Understanding how you’ll achieve your financial goals starts with understanding where you are now. Even for high earners and especially for those focused on achieving financial independence quickly, a savings plan is a simple but powerful tool to help you be purposeful about where your money is going. We’ll walk through the basics of building a savings plan and provide some suggestions on how to stick to it below.
Step 1: Income
Start with your monthly household income. Add up your earnings, your spouse’s earnings, income from passive sources like rental income, royalties, and investment-related income like dividends and interest. You’ll then want to take out the portion of your income that goes to the government as taxes to get your monthly after-tax income.
Step 2: Expenses
Catalogue your expenses. These can vary month by month, but your goal is to understand your obligations, your discretionary spending, and what you have left over for savings. That means it may be easier to look at a full years worth of expenses and then take an average to get to a monthly view. There are a number of apps like Mint that make this cataloguing process a bit easier.

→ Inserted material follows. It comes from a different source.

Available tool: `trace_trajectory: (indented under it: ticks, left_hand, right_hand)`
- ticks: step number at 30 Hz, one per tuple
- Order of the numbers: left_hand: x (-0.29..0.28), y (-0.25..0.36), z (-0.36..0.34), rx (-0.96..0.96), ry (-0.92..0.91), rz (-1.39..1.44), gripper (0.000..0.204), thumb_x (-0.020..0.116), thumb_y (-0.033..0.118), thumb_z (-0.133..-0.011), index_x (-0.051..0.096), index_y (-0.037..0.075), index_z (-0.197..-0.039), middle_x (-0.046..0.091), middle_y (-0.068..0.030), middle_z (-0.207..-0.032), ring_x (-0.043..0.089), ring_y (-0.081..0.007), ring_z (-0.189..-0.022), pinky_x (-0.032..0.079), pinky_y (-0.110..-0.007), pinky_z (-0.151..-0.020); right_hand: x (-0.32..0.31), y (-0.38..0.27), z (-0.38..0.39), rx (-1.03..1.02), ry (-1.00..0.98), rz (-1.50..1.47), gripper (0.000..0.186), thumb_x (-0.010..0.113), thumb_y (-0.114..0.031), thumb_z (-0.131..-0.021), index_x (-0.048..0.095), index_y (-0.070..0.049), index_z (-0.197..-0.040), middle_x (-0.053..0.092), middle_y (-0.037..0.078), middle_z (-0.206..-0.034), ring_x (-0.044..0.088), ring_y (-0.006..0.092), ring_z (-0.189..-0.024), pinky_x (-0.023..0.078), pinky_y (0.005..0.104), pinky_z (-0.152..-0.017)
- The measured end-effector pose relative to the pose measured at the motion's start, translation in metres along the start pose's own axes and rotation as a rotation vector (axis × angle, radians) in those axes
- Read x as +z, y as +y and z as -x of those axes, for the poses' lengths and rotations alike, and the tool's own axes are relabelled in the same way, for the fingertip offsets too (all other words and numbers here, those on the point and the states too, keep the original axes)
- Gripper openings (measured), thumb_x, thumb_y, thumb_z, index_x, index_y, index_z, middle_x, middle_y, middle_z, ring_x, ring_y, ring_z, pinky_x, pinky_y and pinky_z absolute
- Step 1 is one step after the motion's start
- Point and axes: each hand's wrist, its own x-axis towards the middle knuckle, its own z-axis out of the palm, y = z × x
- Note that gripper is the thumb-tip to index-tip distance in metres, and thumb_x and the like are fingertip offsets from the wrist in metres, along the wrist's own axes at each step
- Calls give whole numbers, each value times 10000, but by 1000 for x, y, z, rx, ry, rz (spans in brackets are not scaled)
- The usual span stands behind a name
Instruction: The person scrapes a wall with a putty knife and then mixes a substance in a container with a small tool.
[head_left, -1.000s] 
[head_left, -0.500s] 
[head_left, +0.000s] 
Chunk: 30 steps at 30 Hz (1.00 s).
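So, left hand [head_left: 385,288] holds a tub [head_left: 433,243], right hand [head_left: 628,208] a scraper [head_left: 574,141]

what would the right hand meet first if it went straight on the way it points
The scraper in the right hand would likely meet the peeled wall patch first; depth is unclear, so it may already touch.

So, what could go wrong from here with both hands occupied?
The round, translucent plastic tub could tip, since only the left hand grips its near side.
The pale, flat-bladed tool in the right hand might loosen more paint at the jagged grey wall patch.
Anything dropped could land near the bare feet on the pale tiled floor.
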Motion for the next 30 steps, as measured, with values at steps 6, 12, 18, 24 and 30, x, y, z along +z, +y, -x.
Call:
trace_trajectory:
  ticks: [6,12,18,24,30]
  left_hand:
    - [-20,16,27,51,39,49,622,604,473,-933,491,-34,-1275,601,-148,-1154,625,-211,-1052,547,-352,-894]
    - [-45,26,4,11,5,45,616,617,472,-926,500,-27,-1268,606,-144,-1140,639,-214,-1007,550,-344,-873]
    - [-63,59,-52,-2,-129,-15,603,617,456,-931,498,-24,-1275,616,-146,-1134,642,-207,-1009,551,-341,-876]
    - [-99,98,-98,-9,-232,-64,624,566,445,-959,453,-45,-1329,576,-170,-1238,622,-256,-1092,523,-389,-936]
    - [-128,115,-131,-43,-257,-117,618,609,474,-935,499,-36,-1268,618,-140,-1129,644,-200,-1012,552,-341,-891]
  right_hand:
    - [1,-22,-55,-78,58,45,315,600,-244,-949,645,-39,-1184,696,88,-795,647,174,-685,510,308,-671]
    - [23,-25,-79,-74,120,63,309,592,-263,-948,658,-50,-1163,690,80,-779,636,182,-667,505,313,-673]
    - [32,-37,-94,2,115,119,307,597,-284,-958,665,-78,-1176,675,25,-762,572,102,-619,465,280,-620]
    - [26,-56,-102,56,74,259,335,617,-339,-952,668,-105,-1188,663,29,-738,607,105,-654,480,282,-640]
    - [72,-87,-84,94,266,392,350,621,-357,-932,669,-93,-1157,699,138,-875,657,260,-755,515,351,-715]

Separate your expenses into obligations, like rent or mortgage payments, food and utilities, debt servicing, and any other critical expenses that you can’t possibly avoid, discretionary, like restaurants, travel, and entertainment expenses, and savings, which will be what you have leftover after subtracting the other two categories from your income.
Step 3: Examination
Good work! You’ve done the hard part. Now it’s time to take a step back and look at how you spend. Were you surprised? Are you happy about where your money is going? Are there expenses that surprised you, that you had forgotten about, or that you no longer need to pay for?

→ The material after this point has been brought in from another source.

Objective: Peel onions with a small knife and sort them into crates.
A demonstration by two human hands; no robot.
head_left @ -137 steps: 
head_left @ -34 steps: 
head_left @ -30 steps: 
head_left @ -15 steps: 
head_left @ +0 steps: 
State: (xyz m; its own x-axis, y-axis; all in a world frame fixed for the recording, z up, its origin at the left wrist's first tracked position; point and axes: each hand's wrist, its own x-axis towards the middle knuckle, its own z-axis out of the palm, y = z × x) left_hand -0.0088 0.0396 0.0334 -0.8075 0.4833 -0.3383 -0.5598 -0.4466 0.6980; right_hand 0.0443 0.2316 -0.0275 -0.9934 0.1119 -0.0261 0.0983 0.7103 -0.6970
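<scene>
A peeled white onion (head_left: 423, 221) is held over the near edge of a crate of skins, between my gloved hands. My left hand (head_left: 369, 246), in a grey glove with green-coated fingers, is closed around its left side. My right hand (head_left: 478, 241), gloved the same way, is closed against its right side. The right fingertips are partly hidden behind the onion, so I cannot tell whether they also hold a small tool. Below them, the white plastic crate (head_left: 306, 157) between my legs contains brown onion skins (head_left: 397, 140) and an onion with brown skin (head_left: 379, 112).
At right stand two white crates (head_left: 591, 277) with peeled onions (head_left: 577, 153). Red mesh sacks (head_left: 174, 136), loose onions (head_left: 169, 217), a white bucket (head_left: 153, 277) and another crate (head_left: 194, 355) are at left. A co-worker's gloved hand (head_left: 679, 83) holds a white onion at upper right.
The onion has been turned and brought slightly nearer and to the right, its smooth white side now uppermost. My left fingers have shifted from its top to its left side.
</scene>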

Next, ask yourself (or speak to a Farther financial advisor about) whether your savings are enough to meet your financial goals as quickly as you would like. If they are, great! You already have a plan that’s working, even if you haven’t written it down yet. If not, that’s where our next step comes in.
Step 4: Plan
Developing a financial plan can sound ambitious, but even a simple savings goal can be sufficient to start. Begin with a realistic target savings amount. If this is over your current savings, it’s time to identify where you want to cut expenses to achieve that savings goal. Take a good hard look at the discretionary category to see what you no longer need or can live without. If that’s not enough, it may be time to revisit some of your obligations and ask yourself if you can refinance your debt to lower interest payments or opt for a less expensive housing situation. If you’re still not where you want to be, consider ways of increasing your income to compensate.
What’s a good target savings rate? The average savings rate in the US is 9%, but Farther (and most financial institutions) suggest a savings rate that’s a bit more ambitious in the 20% range. If you’re consistently putting 20% of your income into debt repayment and savings, you’ll likely be on track to achieve your financial goals while still having enough put aside to cover emergencies and to indulge every once in a while.
Step 5: Execute
Once you have a savings goal and a plan for achieving, the final step is to follow through on it. First, make sure you’re tracking your progress. Keep track of your expenses and see how closely you’re sticking to your goal each month.
Often, the process of tracking your spending alone is enough to begin shifting spending away from purchases you don’t really need to make towards savings and progress. And if you don’t see immediate improvement in your savings rate, don’t be be discouraged. Habits take time to form.
You can also give yourself a big step up by automating your savings. Make sure you’re paying yourself first by sweeping your target savings out of your bank account each month or setting up a recurring contribution to your goal-based accounts. To learn more about how to optimize your savings, check out this article.
Finally, revisit both your plan and this budgeting exercise each year. Update your goals as needed, adjust your savings rate as they change, and stay on top of your expenses so that you’re never paying more than you have to.